* **Task details**: Take the lines below beginning at the line that has "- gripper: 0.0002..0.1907" and stopping after the line that has "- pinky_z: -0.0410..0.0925", and print them exactly as they are, with no other lines.

* **Source data**:
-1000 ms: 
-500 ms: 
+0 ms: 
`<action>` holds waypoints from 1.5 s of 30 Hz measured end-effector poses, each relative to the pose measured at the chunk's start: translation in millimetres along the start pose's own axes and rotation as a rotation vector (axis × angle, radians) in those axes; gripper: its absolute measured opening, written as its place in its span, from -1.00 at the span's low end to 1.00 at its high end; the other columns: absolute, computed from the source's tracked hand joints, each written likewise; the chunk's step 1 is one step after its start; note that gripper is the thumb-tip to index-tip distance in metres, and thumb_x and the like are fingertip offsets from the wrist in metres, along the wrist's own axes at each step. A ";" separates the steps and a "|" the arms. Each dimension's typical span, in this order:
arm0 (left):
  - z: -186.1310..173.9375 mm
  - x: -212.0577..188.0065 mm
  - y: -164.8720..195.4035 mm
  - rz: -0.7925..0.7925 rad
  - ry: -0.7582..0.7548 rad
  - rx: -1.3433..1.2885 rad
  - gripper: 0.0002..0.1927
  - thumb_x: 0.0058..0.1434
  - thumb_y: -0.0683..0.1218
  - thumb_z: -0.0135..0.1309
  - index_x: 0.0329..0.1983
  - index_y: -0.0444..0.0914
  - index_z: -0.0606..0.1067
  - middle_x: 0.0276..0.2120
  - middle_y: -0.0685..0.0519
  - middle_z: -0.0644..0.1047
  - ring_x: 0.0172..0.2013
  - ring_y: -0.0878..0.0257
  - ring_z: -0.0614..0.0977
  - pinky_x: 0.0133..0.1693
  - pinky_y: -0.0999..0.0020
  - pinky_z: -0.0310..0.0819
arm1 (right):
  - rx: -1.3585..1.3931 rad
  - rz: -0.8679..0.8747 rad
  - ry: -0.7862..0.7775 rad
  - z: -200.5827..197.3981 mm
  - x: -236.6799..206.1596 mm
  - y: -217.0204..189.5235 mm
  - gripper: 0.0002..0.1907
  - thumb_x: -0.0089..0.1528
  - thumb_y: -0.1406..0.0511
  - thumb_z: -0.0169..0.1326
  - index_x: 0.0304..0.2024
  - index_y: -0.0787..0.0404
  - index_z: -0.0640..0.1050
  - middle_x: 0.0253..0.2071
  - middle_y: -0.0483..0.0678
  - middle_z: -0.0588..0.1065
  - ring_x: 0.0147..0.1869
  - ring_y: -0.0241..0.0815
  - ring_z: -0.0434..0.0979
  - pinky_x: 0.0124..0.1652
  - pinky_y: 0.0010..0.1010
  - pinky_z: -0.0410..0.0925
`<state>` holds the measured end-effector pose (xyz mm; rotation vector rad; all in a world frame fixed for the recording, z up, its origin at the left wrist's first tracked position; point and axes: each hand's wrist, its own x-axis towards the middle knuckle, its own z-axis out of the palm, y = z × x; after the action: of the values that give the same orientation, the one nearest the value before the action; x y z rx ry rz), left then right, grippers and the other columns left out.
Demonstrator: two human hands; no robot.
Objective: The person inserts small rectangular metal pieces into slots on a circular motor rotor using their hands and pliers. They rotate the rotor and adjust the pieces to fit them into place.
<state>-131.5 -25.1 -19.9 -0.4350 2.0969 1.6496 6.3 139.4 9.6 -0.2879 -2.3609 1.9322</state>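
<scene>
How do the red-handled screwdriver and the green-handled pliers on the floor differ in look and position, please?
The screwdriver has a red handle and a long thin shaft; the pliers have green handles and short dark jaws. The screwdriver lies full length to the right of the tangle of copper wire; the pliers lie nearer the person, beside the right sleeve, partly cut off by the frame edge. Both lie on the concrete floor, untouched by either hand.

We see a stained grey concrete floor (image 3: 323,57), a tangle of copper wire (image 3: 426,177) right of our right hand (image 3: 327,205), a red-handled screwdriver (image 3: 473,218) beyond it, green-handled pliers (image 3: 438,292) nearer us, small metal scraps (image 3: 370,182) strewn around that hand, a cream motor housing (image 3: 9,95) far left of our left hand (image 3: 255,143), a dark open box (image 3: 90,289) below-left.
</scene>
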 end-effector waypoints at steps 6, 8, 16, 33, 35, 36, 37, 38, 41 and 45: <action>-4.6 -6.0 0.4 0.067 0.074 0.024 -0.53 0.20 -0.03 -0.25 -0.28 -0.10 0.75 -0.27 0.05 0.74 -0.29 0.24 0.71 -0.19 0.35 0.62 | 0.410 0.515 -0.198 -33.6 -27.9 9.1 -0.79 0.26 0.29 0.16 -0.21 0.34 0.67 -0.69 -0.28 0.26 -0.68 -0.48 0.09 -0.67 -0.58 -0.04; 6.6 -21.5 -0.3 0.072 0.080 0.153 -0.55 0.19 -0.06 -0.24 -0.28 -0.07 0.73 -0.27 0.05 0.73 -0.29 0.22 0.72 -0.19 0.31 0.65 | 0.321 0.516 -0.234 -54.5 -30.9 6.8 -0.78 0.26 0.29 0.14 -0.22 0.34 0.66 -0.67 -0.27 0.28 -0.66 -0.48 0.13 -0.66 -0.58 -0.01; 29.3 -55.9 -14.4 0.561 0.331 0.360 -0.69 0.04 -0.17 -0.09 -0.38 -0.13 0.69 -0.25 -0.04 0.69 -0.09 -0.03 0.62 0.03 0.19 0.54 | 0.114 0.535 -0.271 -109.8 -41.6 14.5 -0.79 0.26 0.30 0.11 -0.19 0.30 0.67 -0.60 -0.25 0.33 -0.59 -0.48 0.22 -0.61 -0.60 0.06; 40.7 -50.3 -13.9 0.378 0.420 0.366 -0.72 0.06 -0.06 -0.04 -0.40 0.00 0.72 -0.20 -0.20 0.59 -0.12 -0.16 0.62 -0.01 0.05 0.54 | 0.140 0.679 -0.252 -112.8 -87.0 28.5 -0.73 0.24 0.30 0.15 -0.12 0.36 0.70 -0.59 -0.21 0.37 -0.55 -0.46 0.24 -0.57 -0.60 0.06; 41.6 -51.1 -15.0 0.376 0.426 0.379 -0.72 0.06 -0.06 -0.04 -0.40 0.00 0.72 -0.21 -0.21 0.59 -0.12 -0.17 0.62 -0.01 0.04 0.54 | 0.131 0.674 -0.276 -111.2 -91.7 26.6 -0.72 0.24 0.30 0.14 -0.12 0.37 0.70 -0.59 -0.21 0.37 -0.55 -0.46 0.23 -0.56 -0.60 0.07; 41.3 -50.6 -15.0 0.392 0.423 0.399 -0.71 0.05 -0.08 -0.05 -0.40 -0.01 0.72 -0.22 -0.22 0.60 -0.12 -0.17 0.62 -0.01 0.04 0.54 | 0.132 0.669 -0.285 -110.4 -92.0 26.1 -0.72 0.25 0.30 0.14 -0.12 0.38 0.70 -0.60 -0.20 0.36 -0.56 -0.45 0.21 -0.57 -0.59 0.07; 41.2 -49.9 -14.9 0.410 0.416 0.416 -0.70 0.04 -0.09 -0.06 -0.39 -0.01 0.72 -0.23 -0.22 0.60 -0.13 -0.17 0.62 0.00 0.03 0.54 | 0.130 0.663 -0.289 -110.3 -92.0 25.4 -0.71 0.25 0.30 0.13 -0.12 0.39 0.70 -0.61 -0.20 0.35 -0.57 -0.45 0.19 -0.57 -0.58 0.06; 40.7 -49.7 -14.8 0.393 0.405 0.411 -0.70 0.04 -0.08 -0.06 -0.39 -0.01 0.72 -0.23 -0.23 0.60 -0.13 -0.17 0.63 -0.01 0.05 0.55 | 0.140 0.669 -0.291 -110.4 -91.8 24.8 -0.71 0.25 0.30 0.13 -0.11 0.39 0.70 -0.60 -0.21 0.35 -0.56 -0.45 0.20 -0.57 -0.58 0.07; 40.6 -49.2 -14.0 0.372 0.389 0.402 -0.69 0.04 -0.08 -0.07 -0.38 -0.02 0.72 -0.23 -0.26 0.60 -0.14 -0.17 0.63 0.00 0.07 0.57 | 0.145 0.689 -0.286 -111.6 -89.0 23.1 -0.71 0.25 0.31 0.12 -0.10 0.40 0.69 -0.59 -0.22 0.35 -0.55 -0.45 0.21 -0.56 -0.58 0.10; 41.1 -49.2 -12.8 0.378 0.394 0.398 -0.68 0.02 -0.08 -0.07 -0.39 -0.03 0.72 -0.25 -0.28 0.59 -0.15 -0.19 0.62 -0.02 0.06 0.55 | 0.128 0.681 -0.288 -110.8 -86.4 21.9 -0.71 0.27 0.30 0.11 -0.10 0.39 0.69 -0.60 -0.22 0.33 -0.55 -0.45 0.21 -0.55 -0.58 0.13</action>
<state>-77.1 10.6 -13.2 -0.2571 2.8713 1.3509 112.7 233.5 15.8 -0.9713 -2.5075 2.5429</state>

* **Answer**:
  - gripper: 0.0002..0.1907
  - thumb_x: -0.0089..0.1528
  - thumb_y: -0.1406..0.0511
  - thumb_z: -0.0169..0.1326
  - index_x: 0.0304..0.2024
  - index_y: -0.0787..0.0404
  - index_z: -0.0640..0.1050
  - middle_x: 0.0253..0.2071
  - middle_y: -0.0483..0.0678
  - middle_z: -0.0588..0.1065
  - ring_x: 0.0147..0.1869
  - ring_y: -0.0241..0.0815
  - ring_z: -0.0434..0.0979
  - pinky_x: 0.0124..0.1652
  - pinky_y: 0.0010..0.1010
  - pinky_z: -0.0410..0.0925

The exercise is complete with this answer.